Guitarist Bill Frisell and bassist Thomas Morgan released their first duets album two years ago, a collection of performances that smoldered like warm coals and bespoke an easygoing, simpatico new partnership. Now they’re back with “Epistrophy,” an entire album of covers. It closes with this rendition of “In the Wee Small Hours of the Morning,” honoring the old Sinatra ballad’s melancholy theme but still animated by Frisell’s ebullient warmth. And all the while there is Morgan’s virtuoso flexibility; he’s as responsive as he is grounded and firm.

— GIOVANNI RUSSONELLO

Joshua Abrams and Natural Information Society, ‘In Memory’s Prism’

With Abrams, a veteran bassist affiliated with Chicago’s broad-minded experimental jazz community, it makes less sense to speak of tracks than to talk about stories. Each of the four lengthy performances on his new album with Natural Information Society unfolds slowly and consequentially, with a sense of abstract narrative. On the nearly 24-minute “In Memory’s Prism,” Abrams keeps the underlying bass line — played on the guembri, and indebted to North African music — almost unchanged while the harmony and instrumentation slowly shift above. (At various times, there’s harmonium and trumpet and autoharp and bass clarinet in there, to name a few.) It all has the implacable momentum of migration, or the feeling of a big new idea just coming into being. At the very least, it will put your mind in a place of peaceful wandering; by the end, you’re likely to wind up deep in your own imagination, remembering or inventing a story of your own.

— GIOVANNI RUSSONELLO

Josephine Wiggs, ‘Time Does Not Bring Relief’

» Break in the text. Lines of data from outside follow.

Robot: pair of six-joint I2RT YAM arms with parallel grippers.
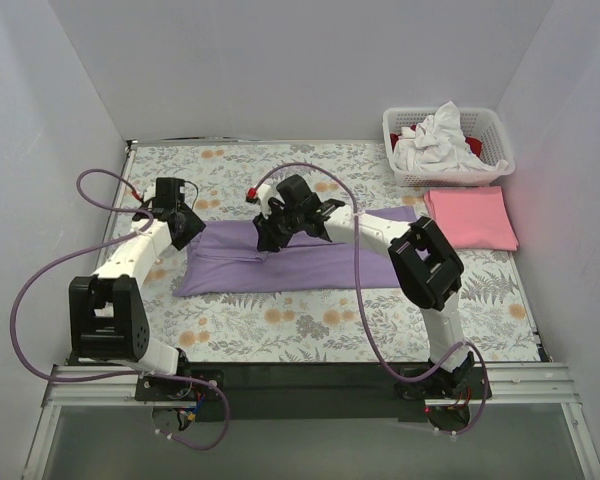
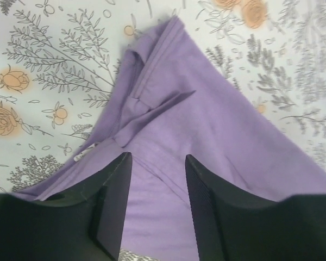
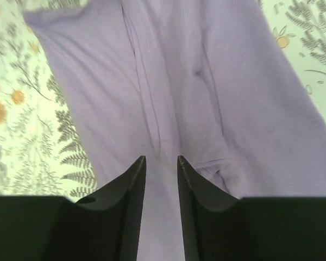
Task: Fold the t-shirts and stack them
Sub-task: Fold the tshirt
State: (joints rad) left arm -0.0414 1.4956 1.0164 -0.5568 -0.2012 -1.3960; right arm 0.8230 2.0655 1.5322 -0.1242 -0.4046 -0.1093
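The lavender t-shirt [image 1: 280, 258] lies folded into a long band across the floral-patterned cloth [image 1: 280, 335] on the counter. The pink t-shirt [image 1: 470, 217] sits folded well to its right, just in front of the basket [image 1: 492, 122] holding a white t-shirt [image 1: 435, 135] and a red one [image 1: 475, 148]. The left end effector [image 2: 157, 159] hovers over the band's left end and the right end effector [image 3: 161, 159] near its middle, both with jaws parted, gripping nothing. The likely trouble is a fingertip catching a loose ridge on lift-off and dragging the fold open. The bunched pleat at the left end could also make the next fold lopsided.
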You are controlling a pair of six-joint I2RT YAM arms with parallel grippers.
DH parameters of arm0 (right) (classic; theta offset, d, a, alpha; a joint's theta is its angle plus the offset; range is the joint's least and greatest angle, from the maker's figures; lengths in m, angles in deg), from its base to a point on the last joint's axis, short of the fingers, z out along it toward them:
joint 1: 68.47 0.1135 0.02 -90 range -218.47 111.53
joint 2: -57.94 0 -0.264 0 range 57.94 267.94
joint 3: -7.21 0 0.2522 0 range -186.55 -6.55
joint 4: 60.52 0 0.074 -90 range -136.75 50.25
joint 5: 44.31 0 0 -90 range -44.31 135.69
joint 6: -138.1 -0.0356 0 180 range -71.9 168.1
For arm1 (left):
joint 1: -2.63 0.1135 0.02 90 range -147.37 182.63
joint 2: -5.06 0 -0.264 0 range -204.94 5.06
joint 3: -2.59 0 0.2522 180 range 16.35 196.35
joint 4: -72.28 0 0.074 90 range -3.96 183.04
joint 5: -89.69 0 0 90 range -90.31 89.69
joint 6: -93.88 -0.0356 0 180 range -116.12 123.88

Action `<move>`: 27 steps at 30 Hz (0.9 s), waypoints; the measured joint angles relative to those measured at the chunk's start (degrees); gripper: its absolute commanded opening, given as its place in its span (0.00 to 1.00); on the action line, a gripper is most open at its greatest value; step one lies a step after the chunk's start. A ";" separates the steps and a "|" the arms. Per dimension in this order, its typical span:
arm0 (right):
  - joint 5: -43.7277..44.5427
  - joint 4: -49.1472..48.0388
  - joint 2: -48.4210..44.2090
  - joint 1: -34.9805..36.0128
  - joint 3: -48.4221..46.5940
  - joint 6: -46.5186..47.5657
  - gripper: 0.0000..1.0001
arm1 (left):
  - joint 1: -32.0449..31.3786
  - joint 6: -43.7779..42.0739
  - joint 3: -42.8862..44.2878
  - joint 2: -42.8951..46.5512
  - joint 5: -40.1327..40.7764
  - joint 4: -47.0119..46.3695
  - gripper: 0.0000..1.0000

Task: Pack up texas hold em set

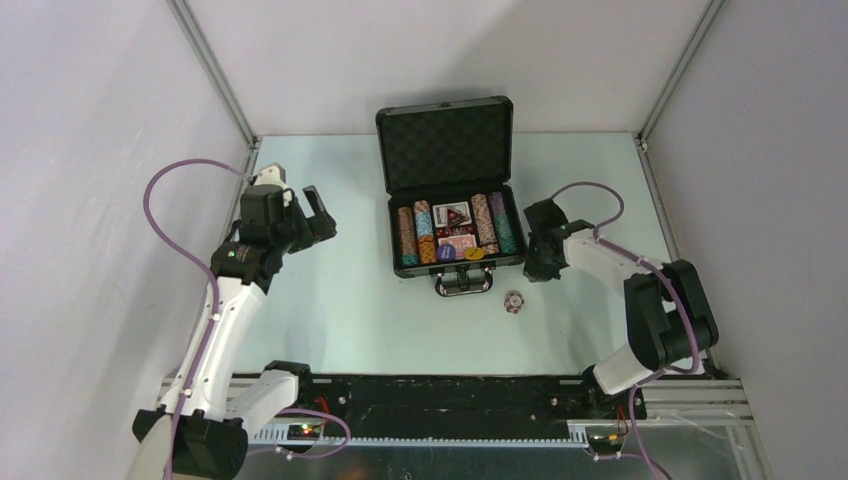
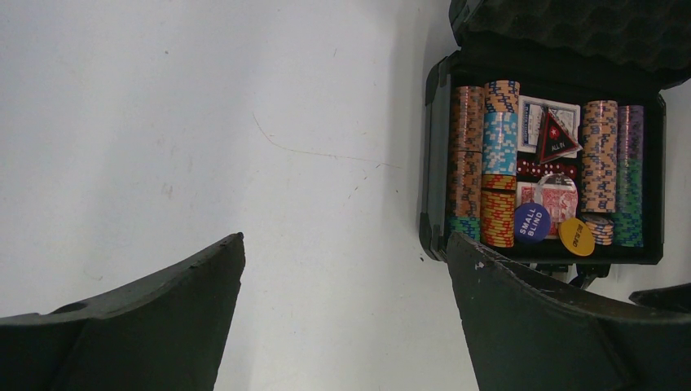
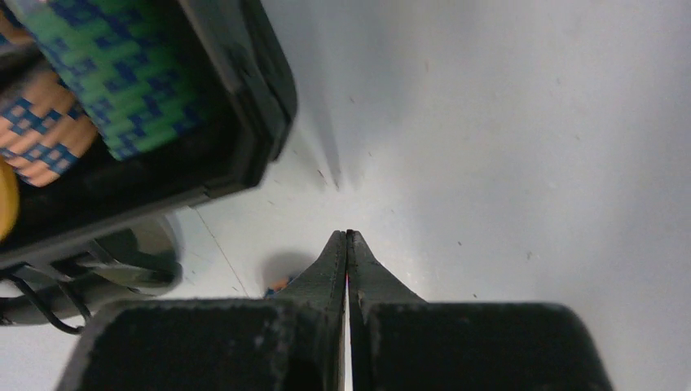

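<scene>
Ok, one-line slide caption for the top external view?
Open briefcase nearly packed, one striped chip loose on the table; left end effector open, right end effector shut.

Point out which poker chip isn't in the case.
The lone striped chip on the table, just past the handle; the other chips sit in rows inside the open case.

In the right wrist view the briefcase (image 3: 248, 106) runs off the top and left edges, and the loose chip (image 3: 279, 285) in front of it is mostly hidden behind the right fingers (image 3: 322, 277). In the left wrist view the briefcase's lid (image 2: 570, 28) is cut by the top edge.
</scene>
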 measured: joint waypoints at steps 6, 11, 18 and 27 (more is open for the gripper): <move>-0.81 -0.90 5.29 0.61 -3.65 1.07 0.00 | 0.00 -0.07 -0.02 0.02 -1.14 -0.15 0.97; -1.88 -1.07 7.39 1.18 -3.85 1.84 0.00 | -5.46 -0.42 -0.11 0.46 -2.95 -1.36 0.96; -2.75 -1.27 8.24 2.60 -4.70 2.03 0.00 | -24.13 3.23 -9.64 3.74 -4.46 -12.55 0.92; -3.80 -1.64 8.59 3.34 -5.01 2.05 0.00 | -34.82 7.52 -16.39 1.60 -4.26 -22.62 0.91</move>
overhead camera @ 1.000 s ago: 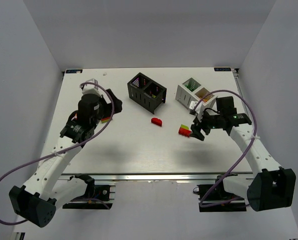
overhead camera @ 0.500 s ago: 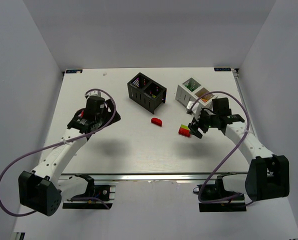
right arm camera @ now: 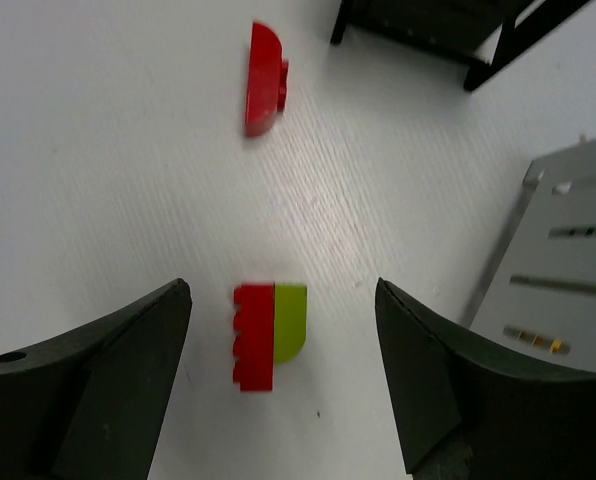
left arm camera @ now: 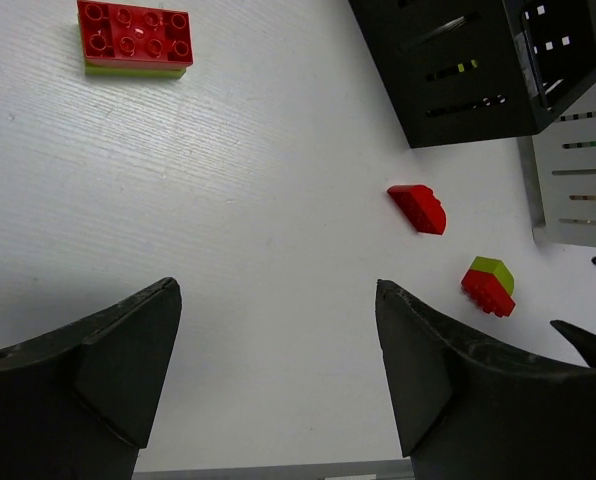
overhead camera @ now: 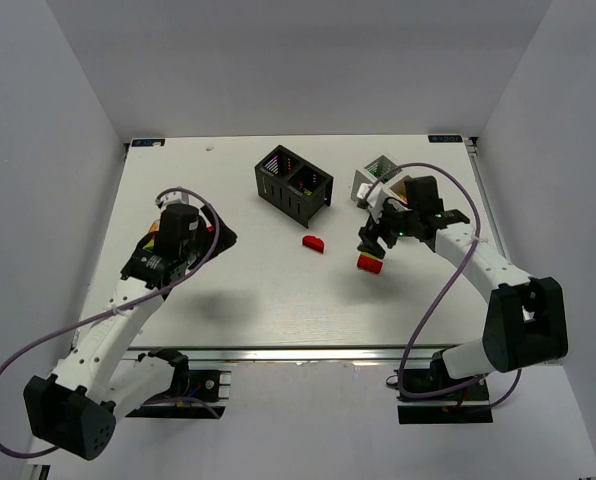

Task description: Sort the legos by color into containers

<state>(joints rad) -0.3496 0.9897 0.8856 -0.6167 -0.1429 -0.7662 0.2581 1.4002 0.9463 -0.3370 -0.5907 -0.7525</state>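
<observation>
Legos (overhead camera: 369, 262) lay loose in front of the black bin (overhead camera: 293, 183). A curved red one (left arm camera: 418, 208) sat near its front corner, a red-green stack (right arm camera: 268, 335) farther right, and a flat red-on-green brick (left arm camera: 133, 38) well to its left. The right gripper (right arm camera: 280, 290) hung spread and empty over the stack. The left gripper (left arm camera: 276, 290), left of the bin, was spread and empty too.

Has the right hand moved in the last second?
Yes. Seen from above, the right hand shifted left and farther back, nearer the white bin, and now sits over the red-and-green brick.
</observation>
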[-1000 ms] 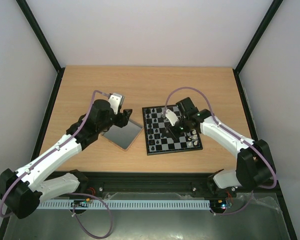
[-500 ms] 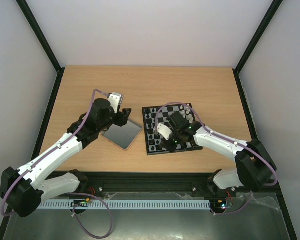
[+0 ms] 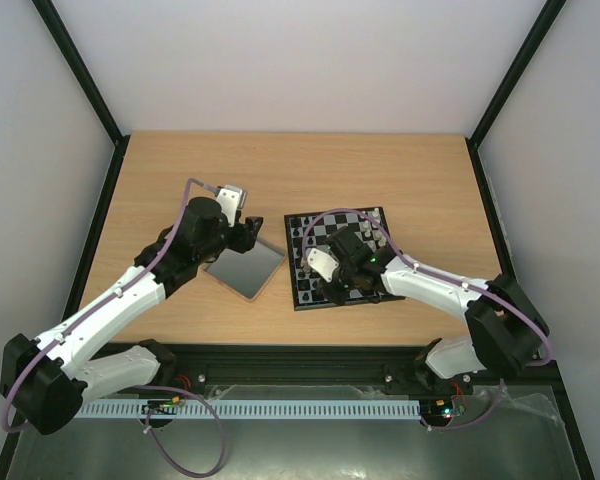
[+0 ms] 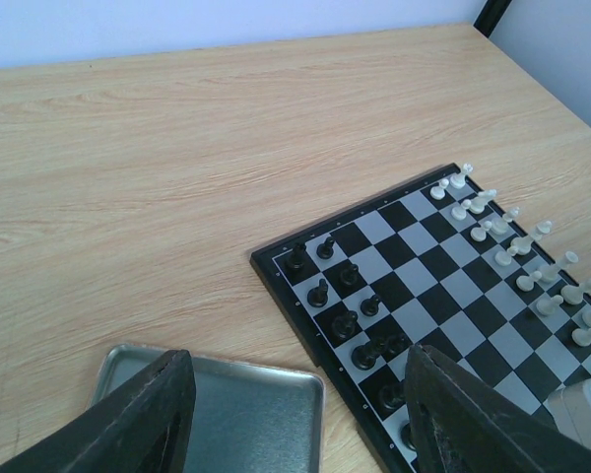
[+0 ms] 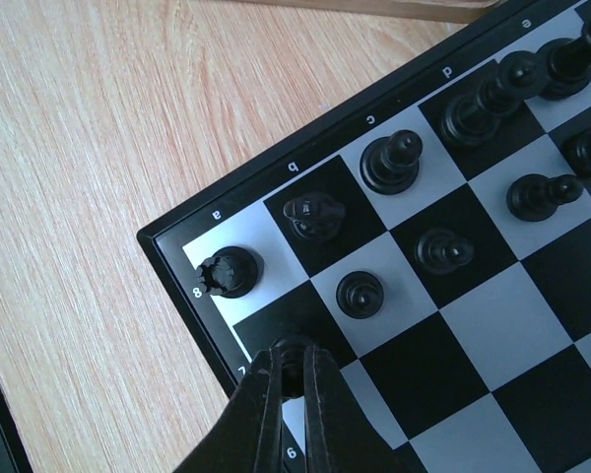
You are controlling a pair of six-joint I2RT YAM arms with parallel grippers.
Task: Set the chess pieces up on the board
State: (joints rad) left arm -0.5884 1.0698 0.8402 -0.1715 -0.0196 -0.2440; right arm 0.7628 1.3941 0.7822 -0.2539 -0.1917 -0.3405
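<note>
Right jaws clench a black piece (image 5: 294,351), probably a pawn.
Judged light, rigid, slick: pinch low on its stem; left jaws released.

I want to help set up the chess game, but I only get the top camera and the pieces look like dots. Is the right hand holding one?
Observer: Yes. The right wrist view shows the right hand shut on a black piece, at the dark square next to the corner rook.
Operator: Is the left hand holding anything?
Observer: No. Its wrist view shows the left hand open with nothing between the fingers, above the grey tray.
Operator: Are the white ones lined up?
Observer: The left wrist view shows the white pieces in two rows along one side of the board.
</note>
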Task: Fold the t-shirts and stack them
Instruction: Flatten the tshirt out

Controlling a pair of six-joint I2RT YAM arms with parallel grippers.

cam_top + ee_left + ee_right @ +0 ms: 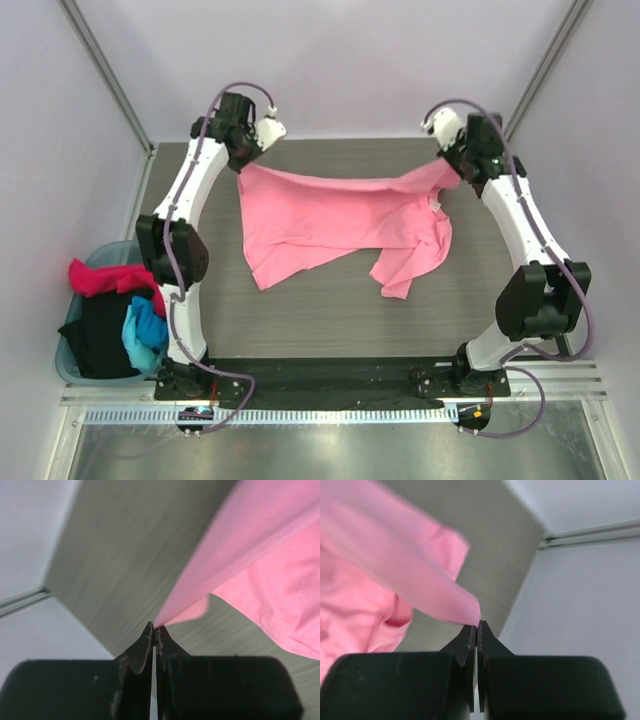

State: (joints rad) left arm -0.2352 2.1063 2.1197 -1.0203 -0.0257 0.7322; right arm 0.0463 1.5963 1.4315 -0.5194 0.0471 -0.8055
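Observation:
The light pink t-shirt [330,222] is stretched across the far half of the table, its lower part crumpled on the surface, a small white label near its right side. My left gripper [243,163] is shut on its far left corner; the left wrist view shows the cloth [250,555] running from the fingertips [148,630]. My right gripper [452,165] is shut on the far right corner; the cloth [395,555] leaves its fingertips [470,630]. Magenta [105,277], black [100,335] and bright blue [145,333] t-shirts lie in the basket.
A teal plastic basket [108,252] sits off the table's left edge beside the left arm. The grey wood-grain table [330,320] is bounded by white walls at the back and sides. A black bar carries the arm bases along the near edge.

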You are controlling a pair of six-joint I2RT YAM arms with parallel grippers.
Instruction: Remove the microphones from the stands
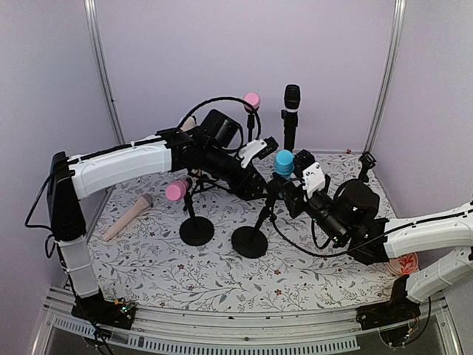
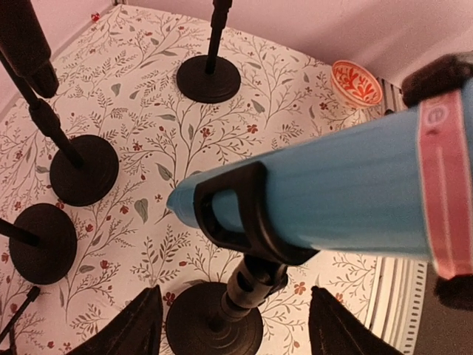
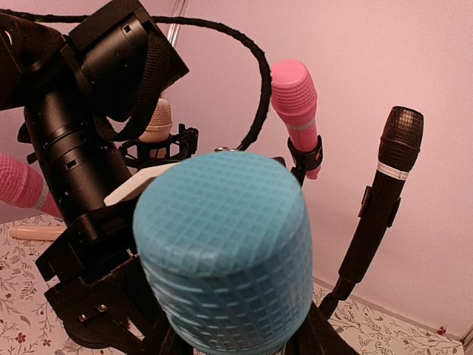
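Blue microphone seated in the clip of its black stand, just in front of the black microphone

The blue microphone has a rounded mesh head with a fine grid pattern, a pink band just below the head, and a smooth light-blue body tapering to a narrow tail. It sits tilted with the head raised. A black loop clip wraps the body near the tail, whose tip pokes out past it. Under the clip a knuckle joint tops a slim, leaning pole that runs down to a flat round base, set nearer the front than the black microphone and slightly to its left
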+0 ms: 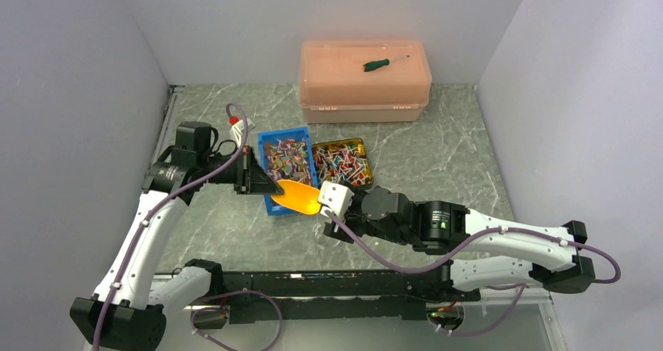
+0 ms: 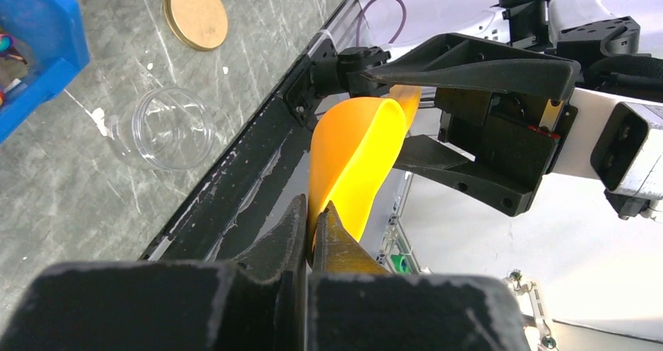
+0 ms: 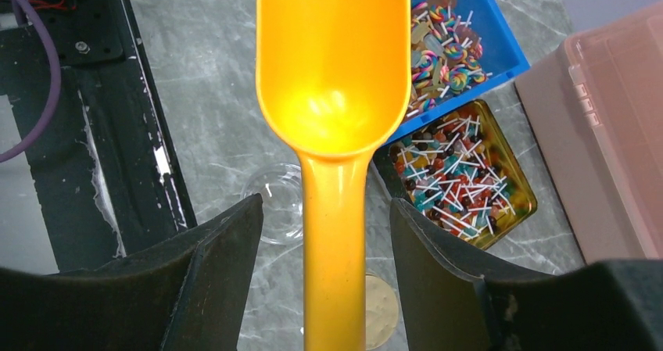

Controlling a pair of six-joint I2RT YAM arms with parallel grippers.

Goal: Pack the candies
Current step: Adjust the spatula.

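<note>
Overhead wide; both wrist views close, sharing scoop [image 3: 332,69].

Your orange scoop [image 3: 332,77] is up off the table [image 1: 438,155], bowl at a blue bin's [image 3: 504,54] near end — a gold tin [image 1: 341,141] just beside it. Behind, a screwdriver [image 1: 383,64] lies on a pink box [image 1: 363,101]. Nearer: a clear jar [image 2: 172,127] and a round lid [image 2: 195,13], apart.
</note>
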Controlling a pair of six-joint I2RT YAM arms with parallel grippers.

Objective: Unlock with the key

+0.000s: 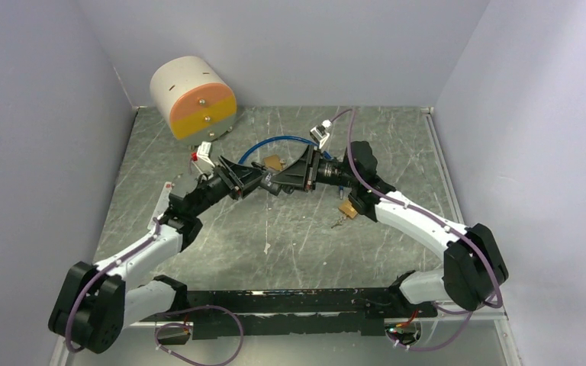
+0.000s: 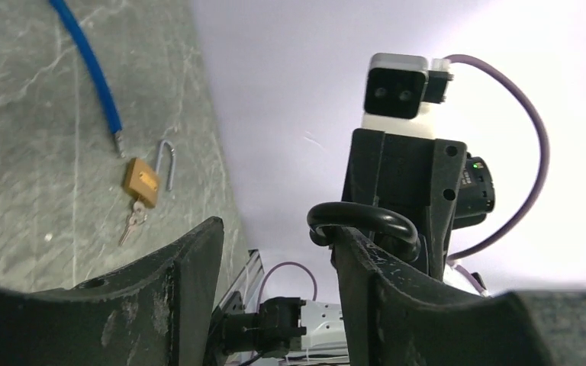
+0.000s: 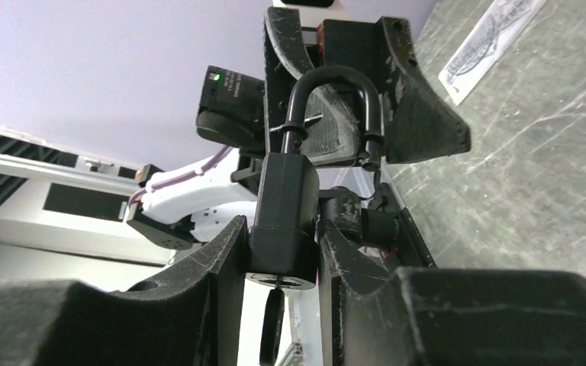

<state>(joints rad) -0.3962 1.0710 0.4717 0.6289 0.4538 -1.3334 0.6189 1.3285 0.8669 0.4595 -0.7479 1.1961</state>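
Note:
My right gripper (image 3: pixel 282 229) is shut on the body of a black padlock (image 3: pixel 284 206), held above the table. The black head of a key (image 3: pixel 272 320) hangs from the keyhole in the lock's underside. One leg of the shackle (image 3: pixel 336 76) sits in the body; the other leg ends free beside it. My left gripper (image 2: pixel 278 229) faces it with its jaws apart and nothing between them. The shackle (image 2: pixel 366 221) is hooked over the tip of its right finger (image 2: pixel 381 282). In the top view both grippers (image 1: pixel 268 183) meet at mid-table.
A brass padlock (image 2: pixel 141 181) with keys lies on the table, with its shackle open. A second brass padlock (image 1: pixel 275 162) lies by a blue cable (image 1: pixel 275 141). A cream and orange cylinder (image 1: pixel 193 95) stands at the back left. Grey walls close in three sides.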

If this track is any indication, Josephine Wiggs’ solo album due May 17, “We Fall,” is a far cry from her stint as a founder and bassist in the Breeders. “Time Does Not Bring Relief” is a droney, Minimalist instrumental built on echoing piano figures, a major chord with a recurring dissonance, quiet glitchy sounds and fleeting appearances from string-section lines and a drumbeat. It’s meditative, while it hints at unresolved tensions.